Health/Lifestyle

PZ Cussons plans to exit Africa due to Naira depreciation

PZ Cussons Plc, the parent company of PZ Cussons Nigeria, has announced plans to sell its African subsidiaries, primarily due to the depreciation of the Naira.

In the company’s financial report for the year ending May 31, 2024, Chief Executive Officer Jonathan Myers explained that Nigerians are experiencing high inflation and economic challenges, which have significantly affected the company’s finances.

PZ Cussons is considering either a partial or full sale of its African operations to lessen its exposure to changes in the Naira’s value. The company has received various inquiries about purchasing its African business.

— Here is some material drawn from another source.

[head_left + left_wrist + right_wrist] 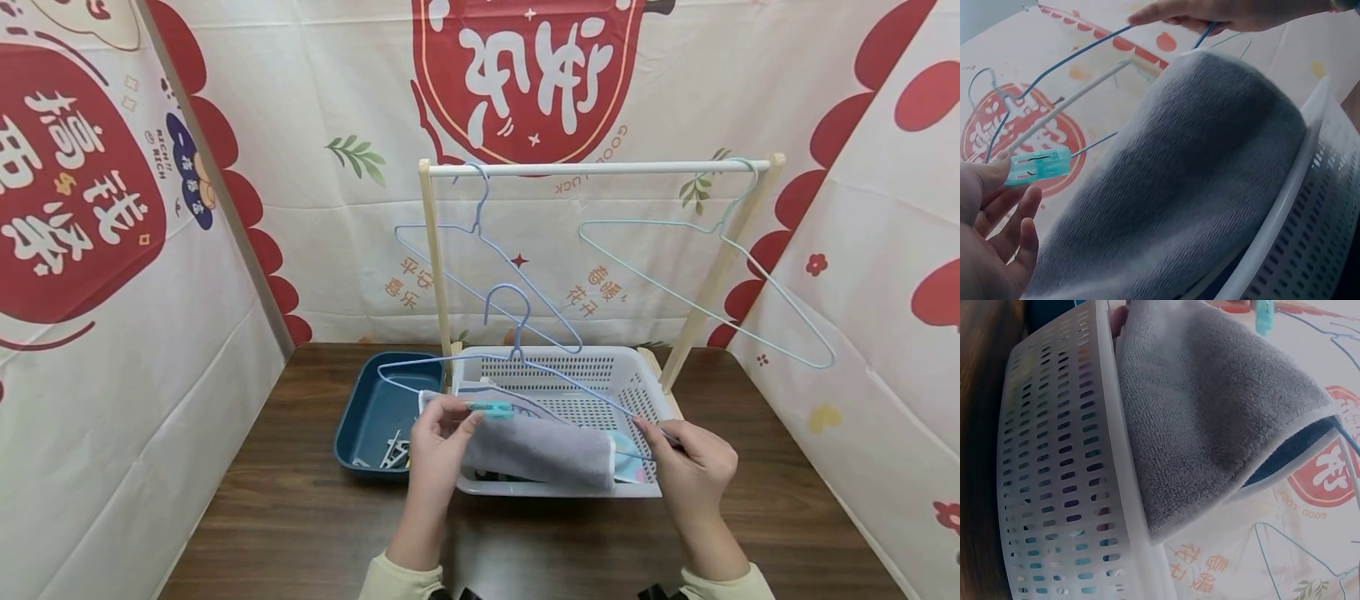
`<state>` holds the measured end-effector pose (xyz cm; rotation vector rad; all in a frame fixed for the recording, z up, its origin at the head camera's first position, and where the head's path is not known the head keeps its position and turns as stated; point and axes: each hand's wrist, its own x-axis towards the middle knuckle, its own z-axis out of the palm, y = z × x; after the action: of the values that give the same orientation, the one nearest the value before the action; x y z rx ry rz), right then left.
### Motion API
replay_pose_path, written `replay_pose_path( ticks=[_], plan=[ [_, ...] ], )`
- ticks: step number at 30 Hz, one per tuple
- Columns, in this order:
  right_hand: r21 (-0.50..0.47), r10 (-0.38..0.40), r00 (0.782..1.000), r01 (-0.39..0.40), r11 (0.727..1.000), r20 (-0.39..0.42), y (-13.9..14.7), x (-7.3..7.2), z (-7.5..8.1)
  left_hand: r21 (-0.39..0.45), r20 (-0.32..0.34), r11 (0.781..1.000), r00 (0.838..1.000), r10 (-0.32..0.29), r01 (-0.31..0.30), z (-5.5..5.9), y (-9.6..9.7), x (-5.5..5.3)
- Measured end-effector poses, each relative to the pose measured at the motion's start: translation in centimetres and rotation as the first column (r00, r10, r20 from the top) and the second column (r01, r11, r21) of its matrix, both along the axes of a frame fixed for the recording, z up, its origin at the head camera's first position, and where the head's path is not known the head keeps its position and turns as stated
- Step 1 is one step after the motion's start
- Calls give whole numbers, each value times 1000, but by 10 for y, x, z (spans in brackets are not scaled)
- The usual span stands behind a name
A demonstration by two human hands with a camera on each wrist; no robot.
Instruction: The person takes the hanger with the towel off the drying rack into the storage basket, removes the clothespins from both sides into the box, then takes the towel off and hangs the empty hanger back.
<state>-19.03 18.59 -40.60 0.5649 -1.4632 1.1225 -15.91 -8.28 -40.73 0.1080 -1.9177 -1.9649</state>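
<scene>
A grey towel is folded over the lower bar of a blue clothes hanger, in front of and over the white basket. My left hand pinches a teal clothespin between thumb and forefinger, near the towel's left upper part. In the left wrist view the clothespin lies beside the towel, and the other fingers are loosely bent. My right hand grips the hanger's right end. From the right wrist view, the towel hangs in a fold with its pale hem showing.
A white perforated basket holds more cloth items. Left of it, a dark blue tray contains several clothespins. Behind stands a rack with a white rod, carrying a blue hanger and a mint-green hanger.
</scene>
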Motion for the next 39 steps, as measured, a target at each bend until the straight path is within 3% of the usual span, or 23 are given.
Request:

Myers noted that the Naira’s devaluation has led to a foreign exchange loss of £107.5 million. This loss primarily came from converting and settling U.S. dollar liabilities in their Nigerian subsidiaries, as the Naira dropped by 70% between May 31, 2023, and May 31, 2024.

The company is also in the process of selling its St Tropez brand and is exploring potential transactions for its African business. Any proceeds from these sales will be used to reduce the company’s debt.

Myers stated, “The period was marked by a 70% devaluation of the Nigerian Naira, which has had significant implications on our reported financials. We have worked hard to mitigate the impact of this on the Group while continuing to serve Nigerian consumers who are facing unprecedented inflation and economic difficulties.”

In April, Myers mentioned that the company was reviewing its brands and operations in response to the economic challenges in Nigeria.